*Activity*. Of the material below, the lines to be retyped are those from the line containing "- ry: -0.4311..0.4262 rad" through the line containing "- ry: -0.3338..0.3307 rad", inclusive; reproduce them exactly.

*Dataset extract*.
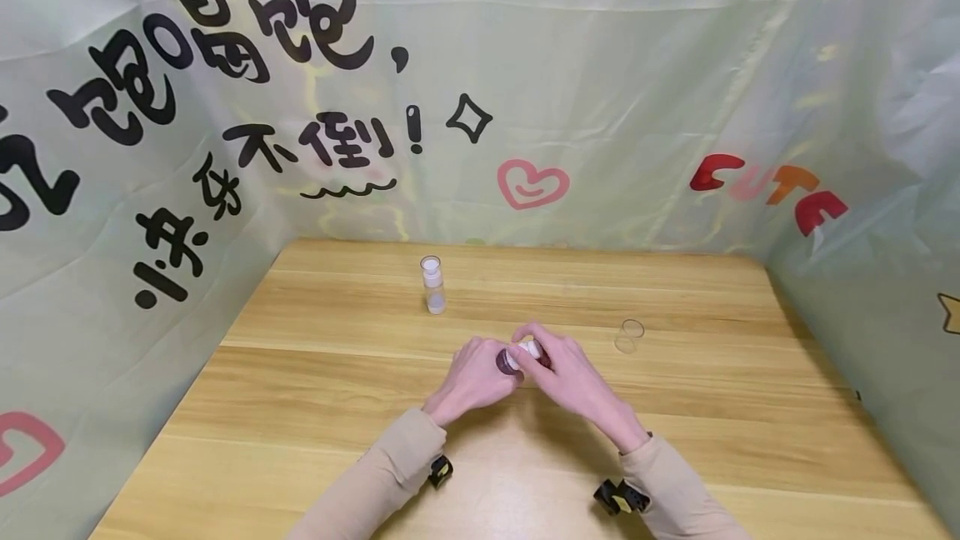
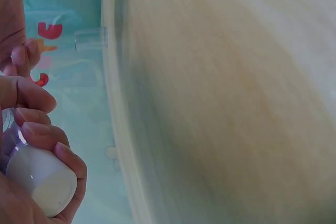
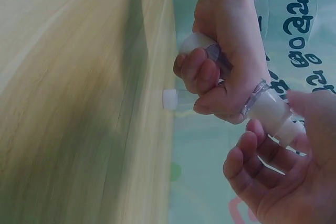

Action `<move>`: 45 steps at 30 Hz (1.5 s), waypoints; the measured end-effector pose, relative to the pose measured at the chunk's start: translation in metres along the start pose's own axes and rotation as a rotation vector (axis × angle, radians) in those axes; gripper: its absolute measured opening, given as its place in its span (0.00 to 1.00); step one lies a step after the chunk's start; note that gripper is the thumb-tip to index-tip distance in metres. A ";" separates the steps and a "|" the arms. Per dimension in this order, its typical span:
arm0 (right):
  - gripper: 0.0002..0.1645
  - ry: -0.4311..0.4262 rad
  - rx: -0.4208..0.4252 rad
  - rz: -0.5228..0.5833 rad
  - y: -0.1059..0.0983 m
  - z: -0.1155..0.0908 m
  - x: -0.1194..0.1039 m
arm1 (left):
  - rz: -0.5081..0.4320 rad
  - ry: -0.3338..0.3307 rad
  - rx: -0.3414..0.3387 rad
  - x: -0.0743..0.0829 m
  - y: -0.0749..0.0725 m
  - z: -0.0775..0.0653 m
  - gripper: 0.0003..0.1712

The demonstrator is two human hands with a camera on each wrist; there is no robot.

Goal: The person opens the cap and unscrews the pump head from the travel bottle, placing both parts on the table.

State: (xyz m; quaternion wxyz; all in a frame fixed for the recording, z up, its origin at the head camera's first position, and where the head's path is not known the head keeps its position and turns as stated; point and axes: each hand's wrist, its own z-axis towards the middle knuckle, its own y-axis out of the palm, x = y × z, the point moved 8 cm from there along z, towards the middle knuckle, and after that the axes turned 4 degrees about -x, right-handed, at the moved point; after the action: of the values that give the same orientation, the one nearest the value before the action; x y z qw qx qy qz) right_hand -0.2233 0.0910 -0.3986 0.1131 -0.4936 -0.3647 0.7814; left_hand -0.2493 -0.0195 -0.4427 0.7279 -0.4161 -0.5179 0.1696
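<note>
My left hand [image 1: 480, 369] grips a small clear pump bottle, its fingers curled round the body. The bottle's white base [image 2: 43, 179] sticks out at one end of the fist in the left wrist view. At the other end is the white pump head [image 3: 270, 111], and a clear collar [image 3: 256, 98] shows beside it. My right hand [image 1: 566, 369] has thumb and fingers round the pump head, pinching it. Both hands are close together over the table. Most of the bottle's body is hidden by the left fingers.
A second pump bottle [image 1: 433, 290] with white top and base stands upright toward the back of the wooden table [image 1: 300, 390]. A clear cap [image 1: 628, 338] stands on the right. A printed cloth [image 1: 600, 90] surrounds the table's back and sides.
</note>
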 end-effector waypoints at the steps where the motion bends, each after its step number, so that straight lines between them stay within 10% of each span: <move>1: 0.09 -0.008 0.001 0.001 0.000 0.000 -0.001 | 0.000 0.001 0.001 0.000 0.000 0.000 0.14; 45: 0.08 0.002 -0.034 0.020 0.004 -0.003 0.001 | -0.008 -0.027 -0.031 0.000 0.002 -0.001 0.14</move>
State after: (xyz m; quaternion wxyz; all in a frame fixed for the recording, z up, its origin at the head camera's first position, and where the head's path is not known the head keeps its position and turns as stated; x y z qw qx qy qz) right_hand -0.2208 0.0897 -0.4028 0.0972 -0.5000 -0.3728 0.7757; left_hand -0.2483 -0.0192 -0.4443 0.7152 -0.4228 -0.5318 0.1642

*Response to the task*.
  - ry: -0.4311..0.4262 rad
  - rx: -0.4208..0.4252 rad
  - rz: -0.5228..0.5833 rad
  - y: -0.1059..0.0983 m
  - z: -0.1155..0.0908 m
  - x: -0.1194..0.1039 m
arm1 (left):
  - rz: -0.5081..0.4320 rad
  - ry: -0.3338..0.3307 rad

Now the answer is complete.